[ASSIGNMENT]: Copy out exactly the lines that begin with the one containing "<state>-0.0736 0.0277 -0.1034" and continue until the last line of the material.

__________

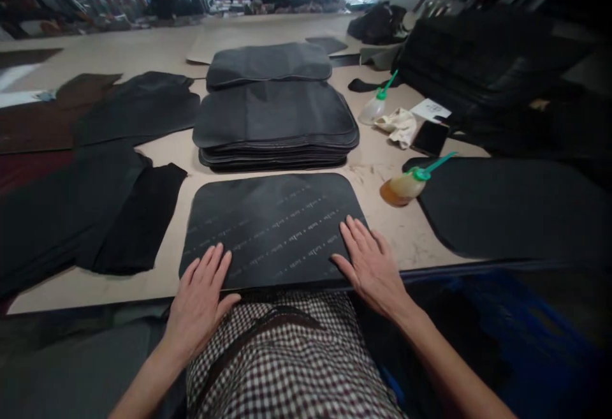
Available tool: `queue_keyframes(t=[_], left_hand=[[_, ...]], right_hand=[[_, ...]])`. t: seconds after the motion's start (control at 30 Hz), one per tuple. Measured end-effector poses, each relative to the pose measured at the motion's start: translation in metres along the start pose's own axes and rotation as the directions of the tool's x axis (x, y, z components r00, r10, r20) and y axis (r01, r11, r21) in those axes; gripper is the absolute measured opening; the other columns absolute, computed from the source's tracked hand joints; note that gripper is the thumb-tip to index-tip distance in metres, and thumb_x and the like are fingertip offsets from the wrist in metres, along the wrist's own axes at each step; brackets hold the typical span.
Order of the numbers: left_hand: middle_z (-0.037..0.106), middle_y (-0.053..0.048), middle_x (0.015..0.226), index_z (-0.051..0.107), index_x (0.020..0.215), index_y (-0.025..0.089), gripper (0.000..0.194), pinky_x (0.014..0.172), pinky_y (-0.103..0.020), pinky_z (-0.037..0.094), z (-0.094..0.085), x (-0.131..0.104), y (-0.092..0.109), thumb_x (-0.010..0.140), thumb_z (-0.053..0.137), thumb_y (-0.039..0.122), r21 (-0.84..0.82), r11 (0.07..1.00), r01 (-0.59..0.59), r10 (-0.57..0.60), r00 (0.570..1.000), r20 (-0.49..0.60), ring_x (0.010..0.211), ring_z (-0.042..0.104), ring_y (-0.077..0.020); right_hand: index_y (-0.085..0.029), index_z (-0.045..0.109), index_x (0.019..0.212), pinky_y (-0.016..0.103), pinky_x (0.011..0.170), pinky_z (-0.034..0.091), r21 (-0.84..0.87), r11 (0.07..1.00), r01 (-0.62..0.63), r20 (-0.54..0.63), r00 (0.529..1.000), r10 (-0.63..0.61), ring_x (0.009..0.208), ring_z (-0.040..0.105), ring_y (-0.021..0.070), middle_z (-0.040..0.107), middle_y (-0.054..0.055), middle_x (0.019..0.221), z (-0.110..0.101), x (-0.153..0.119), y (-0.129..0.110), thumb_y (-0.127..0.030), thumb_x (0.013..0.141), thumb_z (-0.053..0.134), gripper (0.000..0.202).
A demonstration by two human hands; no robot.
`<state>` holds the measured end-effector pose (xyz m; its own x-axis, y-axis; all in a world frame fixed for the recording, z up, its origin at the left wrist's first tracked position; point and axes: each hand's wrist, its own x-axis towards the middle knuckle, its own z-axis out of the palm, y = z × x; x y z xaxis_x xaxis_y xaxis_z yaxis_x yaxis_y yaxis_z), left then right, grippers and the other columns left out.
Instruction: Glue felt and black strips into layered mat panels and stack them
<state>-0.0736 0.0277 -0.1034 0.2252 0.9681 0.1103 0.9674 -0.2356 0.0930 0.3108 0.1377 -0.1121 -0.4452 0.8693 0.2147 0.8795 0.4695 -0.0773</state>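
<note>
On a black cloth piece's (143, 221) right, it lying at nine o'clock, my left hand (198, 298) rests at eight, fingers flat and grasping nothing, on the near-left corner of the printed dark panel (268, 227). The panel lies at the dial's centre, with a stack of dark panels (275, 116) at twelve. At four, my right hand (370, 263) lies unclenched on its right edge. A green-capped bottle (404, 186) tilts at two; a plain dark sheet (507, 208) lies at three.
</note>
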Motion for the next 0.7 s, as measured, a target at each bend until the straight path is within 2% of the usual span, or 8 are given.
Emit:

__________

[COMPLETED TASK]:
<state>-0.0736 0.0277 -0.1034 0.2252 0.9681 0.1103 0.9674 -0.2356 0.0930 0.3108 0.1377 -0.1121 -0.4452 0.8693 0.2147 0.8795 0.4695 -0.0773</state>
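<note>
On a black cloth piece's (143, 221) right, it lying at nine o'clock, my left hand (198, 298) rests at eight, fingers flat and grasping nothing, on the near-left corner of the printed dark panel (268, 227). The panel lies at the dial's centre, with a stack of dark panels (275, 116) at twelve. At four, my right hand (370, 263) lies unclenched on its right edge. A green-capped bottle (404, 186) tilts at two; a plain dark sheet (507, 208) lies at three.
</note>
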Motion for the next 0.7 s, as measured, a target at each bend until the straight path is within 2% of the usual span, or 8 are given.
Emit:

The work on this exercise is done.